** What to do **
Go to the line holding "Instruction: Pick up" in the entries below and write out exactly every line down to and including the line holding "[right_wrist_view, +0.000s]".

(Records from a collection)
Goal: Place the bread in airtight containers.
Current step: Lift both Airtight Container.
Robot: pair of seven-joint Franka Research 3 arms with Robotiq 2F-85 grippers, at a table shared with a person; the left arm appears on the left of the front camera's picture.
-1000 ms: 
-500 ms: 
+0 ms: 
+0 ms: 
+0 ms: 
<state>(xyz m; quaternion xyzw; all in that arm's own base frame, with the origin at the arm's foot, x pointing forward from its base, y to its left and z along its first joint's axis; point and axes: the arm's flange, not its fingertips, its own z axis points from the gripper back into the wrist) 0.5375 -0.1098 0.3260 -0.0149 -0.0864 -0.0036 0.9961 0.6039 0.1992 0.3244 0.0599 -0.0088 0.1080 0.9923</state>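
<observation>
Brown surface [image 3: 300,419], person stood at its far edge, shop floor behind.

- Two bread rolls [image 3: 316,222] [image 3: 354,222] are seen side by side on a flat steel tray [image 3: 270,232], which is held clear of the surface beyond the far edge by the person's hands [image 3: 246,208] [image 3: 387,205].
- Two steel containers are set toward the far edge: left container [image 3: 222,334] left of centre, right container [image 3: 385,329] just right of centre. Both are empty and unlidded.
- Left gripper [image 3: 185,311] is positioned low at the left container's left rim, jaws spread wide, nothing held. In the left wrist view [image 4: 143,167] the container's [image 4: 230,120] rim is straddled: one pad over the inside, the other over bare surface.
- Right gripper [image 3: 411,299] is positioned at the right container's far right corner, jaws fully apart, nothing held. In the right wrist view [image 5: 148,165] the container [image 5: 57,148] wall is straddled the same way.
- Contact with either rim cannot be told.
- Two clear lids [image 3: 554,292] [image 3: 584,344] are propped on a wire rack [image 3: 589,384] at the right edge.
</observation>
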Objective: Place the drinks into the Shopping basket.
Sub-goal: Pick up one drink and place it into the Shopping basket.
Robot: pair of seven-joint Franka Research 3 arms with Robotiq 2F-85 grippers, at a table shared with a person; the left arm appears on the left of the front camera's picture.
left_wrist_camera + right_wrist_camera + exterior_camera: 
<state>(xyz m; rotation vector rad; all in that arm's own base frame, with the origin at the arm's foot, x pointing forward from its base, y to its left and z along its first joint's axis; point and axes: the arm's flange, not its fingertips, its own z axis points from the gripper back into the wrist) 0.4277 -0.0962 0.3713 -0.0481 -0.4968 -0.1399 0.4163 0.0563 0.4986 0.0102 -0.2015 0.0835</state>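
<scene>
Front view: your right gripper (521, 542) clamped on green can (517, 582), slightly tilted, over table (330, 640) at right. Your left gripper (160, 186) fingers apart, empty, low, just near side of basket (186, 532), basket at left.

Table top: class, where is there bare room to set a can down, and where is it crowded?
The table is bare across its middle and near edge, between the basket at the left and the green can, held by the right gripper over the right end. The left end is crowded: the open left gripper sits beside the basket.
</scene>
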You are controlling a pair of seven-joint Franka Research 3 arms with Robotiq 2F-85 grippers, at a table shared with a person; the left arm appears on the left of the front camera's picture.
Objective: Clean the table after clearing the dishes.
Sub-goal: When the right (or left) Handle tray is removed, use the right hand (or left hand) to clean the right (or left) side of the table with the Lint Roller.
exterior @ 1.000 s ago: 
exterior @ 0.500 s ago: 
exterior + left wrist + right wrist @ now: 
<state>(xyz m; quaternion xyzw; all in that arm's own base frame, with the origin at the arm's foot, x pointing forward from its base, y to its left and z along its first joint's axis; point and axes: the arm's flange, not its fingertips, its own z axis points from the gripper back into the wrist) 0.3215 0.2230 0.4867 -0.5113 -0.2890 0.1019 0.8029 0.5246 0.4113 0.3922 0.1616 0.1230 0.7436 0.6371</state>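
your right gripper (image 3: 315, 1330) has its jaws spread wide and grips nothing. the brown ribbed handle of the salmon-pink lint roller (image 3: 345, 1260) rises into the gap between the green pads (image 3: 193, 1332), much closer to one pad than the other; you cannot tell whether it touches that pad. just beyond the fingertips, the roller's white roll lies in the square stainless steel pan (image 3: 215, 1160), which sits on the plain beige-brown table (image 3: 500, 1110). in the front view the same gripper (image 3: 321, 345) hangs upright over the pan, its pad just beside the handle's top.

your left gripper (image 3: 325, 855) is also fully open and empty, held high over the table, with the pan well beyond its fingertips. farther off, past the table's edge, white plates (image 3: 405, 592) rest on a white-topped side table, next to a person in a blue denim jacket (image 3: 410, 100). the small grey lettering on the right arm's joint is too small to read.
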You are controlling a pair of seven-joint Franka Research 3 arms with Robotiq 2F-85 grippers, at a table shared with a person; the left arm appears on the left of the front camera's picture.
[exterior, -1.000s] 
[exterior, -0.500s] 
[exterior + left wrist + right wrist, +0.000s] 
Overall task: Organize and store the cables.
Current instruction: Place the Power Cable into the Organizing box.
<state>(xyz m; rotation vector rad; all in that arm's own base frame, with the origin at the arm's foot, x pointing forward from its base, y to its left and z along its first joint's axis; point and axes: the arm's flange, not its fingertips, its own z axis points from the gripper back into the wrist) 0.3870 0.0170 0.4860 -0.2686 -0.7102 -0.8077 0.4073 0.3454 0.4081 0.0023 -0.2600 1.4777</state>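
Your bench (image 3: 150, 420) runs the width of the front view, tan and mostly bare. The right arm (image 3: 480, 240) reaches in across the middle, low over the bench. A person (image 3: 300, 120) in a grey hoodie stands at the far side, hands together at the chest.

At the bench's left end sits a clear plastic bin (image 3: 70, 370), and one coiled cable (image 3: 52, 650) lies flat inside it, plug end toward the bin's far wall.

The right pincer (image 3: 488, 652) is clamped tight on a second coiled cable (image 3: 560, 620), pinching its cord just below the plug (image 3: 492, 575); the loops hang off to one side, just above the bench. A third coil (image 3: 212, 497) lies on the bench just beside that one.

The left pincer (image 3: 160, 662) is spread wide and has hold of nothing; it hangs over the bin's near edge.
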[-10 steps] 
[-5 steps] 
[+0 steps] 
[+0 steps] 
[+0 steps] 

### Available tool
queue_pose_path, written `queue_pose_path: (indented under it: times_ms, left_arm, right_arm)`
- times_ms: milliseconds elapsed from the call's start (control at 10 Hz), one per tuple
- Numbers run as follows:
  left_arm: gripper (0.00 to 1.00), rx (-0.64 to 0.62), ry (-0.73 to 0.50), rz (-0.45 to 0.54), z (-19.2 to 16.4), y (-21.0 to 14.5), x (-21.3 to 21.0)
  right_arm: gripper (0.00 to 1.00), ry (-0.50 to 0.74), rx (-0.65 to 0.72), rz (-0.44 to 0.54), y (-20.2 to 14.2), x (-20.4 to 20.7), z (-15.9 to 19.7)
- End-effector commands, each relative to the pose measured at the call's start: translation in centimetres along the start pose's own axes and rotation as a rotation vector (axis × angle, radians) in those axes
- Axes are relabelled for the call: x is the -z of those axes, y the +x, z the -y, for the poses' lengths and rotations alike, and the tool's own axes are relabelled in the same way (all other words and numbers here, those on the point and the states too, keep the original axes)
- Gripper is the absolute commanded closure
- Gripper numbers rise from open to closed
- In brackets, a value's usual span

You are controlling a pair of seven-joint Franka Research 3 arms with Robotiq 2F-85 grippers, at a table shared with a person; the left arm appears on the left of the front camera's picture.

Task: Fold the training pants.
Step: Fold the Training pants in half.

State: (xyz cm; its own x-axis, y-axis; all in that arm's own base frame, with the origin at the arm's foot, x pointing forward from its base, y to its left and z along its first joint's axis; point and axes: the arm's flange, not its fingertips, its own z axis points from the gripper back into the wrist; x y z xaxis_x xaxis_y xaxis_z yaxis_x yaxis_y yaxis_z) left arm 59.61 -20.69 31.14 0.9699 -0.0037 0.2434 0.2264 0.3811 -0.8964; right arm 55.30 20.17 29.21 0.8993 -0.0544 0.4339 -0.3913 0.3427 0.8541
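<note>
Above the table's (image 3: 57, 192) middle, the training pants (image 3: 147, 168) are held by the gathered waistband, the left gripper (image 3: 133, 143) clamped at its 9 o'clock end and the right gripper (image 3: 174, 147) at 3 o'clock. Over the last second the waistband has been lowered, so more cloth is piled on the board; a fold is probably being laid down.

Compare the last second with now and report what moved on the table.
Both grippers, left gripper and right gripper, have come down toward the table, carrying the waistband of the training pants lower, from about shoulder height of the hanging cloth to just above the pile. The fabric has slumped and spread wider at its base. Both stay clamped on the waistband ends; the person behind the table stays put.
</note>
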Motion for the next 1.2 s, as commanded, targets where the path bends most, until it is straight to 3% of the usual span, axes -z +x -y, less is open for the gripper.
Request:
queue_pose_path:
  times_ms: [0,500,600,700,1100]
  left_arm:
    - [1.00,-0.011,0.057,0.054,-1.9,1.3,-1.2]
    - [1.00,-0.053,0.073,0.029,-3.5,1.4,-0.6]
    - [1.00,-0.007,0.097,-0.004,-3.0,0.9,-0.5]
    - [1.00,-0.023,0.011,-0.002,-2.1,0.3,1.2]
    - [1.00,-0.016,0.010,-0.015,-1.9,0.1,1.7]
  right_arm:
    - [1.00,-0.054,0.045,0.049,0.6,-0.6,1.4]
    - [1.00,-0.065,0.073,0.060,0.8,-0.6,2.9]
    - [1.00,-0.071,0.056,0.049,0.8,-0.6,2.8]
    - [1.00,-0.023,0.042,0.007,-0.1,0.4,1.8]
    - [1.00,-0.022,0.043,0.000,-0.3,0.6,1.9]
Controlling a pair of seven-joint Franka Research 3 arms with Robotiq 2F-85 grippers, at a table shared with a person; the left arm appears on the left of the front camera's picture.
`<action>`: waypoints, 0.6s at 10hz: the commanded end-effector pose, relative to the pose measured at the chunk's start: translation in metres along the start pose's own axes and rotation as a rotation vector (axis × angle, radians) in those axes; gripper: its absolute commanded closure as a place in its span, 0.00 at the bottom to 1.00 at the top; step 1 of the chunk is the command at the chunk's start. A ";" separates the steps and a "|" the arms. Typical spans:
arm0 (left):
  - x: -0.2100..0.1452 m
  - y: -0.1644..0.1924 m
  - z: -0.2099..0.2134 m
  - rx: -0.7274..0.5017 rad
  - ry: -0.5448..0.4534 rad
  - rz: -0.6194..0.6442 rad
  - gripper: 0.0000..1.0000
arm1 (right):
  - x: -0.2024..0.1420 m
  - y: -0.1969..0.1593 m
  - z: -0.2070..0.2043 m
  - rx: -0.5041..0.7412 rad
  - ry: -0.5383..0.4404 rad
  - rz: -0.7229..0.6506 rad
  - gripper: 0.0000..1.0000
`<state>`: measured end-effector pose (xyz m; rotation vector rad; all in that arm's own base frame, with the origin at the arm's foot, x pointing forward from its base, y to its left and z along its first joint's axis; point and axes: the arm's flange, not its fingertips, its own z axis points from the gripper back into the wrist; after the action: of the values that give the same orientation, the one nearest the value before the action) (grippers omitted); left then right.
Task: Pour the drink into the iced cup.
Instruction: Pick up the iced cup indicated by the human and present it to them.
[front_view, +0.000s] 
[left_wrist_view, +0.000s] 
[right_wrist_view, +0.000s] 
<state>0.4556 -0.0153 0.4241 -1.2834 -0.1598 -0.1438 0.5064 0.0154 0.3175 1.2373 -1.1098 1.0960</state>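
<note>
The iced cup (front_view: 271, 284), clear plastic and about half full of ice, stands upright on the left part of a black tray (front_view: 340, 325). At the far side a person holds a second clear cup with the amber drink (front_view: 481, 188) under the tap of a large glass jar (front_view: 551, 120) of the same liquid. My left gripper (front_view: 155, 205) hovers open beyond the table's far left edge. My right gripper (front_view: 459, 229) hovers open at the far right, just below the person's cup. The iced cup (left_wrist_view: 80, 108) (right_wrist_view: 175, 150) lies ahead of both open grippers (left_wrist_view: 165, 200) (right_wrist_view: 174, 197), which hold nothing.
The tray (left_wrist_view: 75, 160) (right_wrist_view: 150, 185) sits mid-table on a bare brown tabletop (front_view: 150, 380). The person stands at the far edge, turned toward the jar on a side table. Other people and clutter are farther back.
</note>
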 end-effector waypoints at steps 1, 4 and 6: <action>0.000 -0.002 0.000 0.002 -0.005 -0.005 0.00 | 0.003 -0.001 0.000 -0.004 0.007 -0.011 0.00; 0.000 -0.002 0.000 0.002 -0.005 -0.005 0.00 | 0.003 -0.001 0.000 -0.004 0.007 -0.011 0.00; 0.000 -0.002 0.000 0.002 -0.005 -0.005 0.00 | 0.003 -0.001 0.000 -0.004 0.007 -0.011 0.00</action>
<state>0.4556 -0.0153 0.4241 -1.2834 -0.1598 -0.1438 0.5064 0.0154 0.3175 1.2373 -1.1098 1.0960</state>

** Response for this exercise **
Instruction: Pick up the iced cup indicated by the human and present it to them.
[front_view, +0.000s] 
[left_wrist_view, +0.000s] 
[right_wrist_view, +0.000s] 

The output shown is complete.